Instructions to follow — Retype the data exactly, from its first line to the line containing "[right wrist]", including both, and skip any picture.

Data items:

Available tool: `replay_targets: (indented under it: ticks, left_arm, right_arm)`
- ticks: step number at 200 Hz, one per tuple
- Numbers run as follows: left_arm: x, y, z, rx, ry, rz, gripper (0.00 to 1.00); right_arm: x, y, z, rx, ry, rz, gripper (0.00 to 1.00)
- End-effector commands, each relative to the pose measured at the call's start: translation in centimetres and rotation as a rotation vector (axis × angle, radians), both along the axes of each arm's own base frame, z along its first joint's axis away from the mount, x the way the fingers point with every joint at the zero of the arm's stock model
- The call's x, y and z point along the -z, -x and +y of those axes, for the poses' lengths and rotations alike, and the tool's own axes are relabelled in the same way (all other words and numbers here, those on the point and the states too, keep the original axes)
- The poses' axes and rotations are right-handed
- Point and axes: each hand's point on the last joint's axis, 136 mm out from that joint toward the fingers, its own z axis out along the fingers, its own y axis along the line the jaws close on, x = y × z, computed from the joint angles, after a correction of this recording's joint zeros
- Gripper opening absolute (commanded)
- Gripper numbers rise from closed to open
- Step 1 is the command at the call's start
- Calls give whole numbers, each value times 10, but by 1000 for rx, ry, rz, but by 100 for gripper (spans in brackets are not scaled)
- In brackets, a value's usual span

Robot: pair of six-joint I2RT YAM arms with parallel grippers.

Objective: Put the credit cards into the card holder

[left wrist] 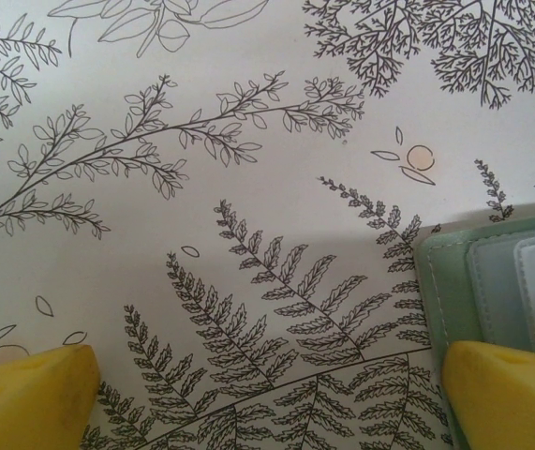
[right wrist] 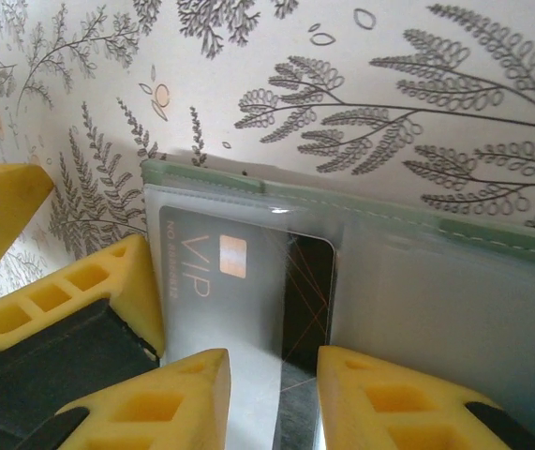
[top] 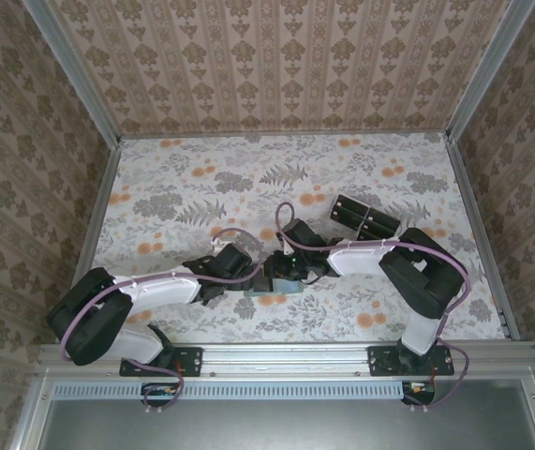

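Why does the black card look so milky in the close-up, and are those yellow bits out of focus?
Right wrist: the card sits behind a frosted sleeve of the wallet, which greys it, with one small glint; the yellow fingers are too near, so soft. Left wrist: fern print sharp, fingers blurred. Top: even light, faint shadows under the arms.

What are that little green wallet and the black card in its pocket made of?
The card holder is probably soft matte leather or imitation, sage green, with a stitched edge. Its pocket looks like frosted plastic, the card showing hazily through. The credit card is likely stiff black plastic, faintly glossy, with a metallic chip.
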Motion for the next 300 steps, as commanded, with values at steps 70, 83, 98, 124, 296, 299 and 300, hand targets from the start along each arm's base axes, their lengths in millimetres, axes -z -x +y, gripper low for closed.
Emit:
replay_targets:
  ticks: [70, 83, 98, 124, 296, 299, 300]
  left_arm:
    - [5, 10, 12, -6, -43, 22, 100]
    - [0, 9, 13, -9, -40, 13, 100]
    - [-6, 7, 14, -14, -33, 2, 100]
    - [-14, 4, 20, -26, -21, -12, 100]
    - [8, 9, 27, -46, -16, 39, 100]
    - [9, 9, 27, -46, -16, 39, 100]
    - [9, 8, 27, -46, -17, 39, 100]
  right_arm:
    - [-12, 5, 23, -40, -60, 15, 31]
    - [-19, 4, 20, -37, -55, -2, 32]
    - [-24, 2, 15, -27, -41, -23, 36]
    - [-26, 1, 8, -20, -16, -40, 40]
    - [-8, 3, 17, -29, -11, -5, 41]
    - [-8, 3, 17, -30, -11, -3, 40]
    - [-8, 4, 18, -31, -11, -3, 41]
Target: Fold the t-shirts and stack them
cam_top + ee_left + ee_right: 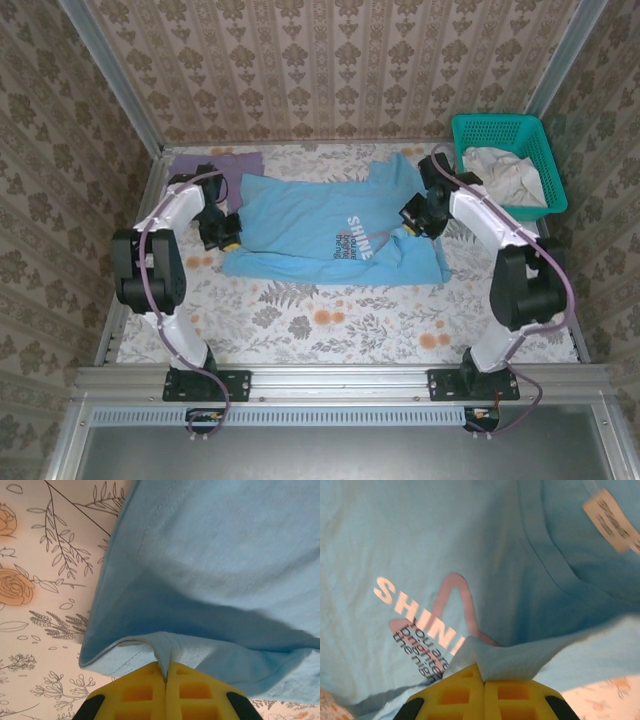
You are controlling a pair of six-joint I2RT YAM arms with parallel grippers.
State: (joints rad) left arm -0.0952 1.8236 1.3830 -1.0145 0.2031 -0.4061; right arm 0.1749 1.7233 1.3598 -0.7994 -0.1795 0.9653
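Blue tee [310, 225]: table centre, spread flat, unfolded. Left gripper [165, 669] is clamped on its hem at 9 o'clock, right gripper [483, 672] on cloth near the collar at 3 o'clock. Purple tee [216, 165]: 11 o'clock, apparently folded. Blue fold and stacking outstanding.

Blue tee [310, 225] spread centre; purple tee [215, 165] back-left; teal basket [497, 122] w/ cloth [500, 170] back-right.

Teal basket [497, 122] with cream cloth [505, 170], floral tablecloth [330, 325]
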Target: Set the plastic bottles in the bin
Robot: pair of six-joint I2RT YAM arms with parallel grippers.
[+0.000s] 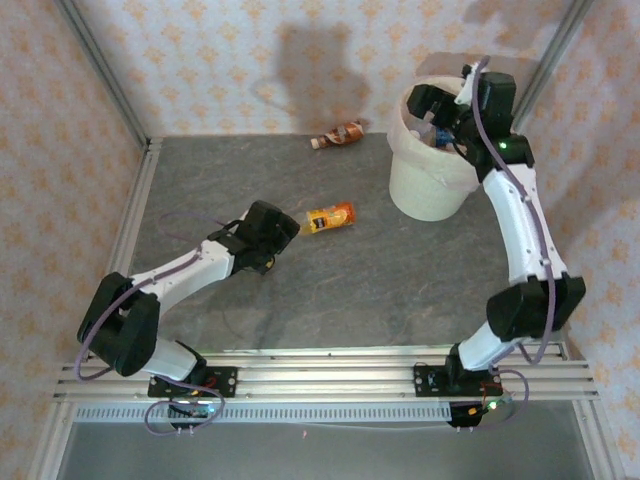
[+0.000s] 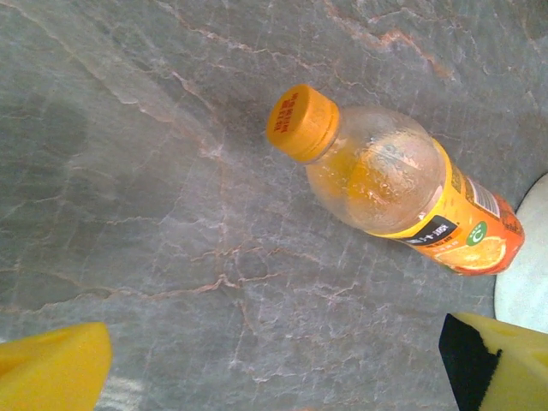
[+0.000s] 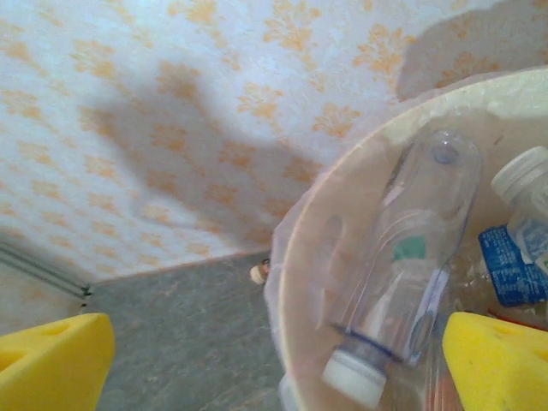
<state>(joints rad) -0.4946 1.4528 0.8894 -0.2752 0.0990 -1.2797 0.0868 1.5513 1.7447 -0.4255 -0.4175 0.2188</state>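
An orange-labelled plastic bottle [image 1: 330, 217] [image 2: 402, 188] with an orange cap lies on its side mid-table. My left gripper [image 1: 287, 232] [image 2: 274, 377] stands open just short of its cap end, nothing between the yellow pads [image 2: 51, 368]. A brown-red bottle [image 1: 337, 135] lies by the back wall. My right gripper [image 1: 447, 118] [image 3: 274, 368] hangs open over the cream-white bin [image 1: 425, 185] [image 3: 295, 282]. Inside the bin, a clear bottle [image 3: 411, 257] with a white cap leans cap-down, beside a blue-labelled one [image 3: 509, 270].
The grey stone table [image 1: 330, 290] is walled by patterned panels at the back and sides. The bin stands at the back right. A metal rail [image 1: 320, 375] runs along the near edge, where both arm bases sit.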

Finished task —
Available tool: `replay_targets: (indented under it: ticks, left_arm, right_arm)`
- ticks: step number at 200 Hz, one per tuple
- Numbers run as follows: left_arm: x, y, z, rx, ry, rz, gripper (0.00 to 1.00); right_arm: x, y, z, rx, ry, rz, gripper (0.00 to 1.00)
- End-effector commands, each relative to the pose measured at the call's start: translation in centimetres and rotation as a rotation vector (axis × angle, radians), both along the axes of each arm's own base frame, z along its first joint's axis away from the mount, x the way the fingers point with every joint at the zero of the arm's stock model
- The call's x, y and z point along the -z, -x and +y of those axes, for the poses' lengths and rotations alike, and the tool's own axes are relabelled in the same way (all other words and numbers here, those on the point and the states too, keep the original axes)
- The poses' axes and rotations are right-handed
- Point and axes: each hand's point on the last joint's axis, 136 mm out from that joint toward the fingers, its own z axis out along the fingers, its own y axis along the line the jaws close on, x = y × z, computed from the joint angles, after a correction of this recording's joint zeros
- Gripper opening absolute (commanded)
- Gripper numbers rise from closed to open
- Step 1 is the command at the call's start
- Calls give whole numbers, each value times 10, but by 1000 for rx, ry, rz, but by 100 for gripper (spans in brackets are not scaled)
- In brackets, a value's usual span

Robot: pair of six-joint I2RT YAM arms with parallel grippers.

Objective: Put the credit cards into the card holder

[left wrist] 
[right wrist] 

With that, the answer is complete.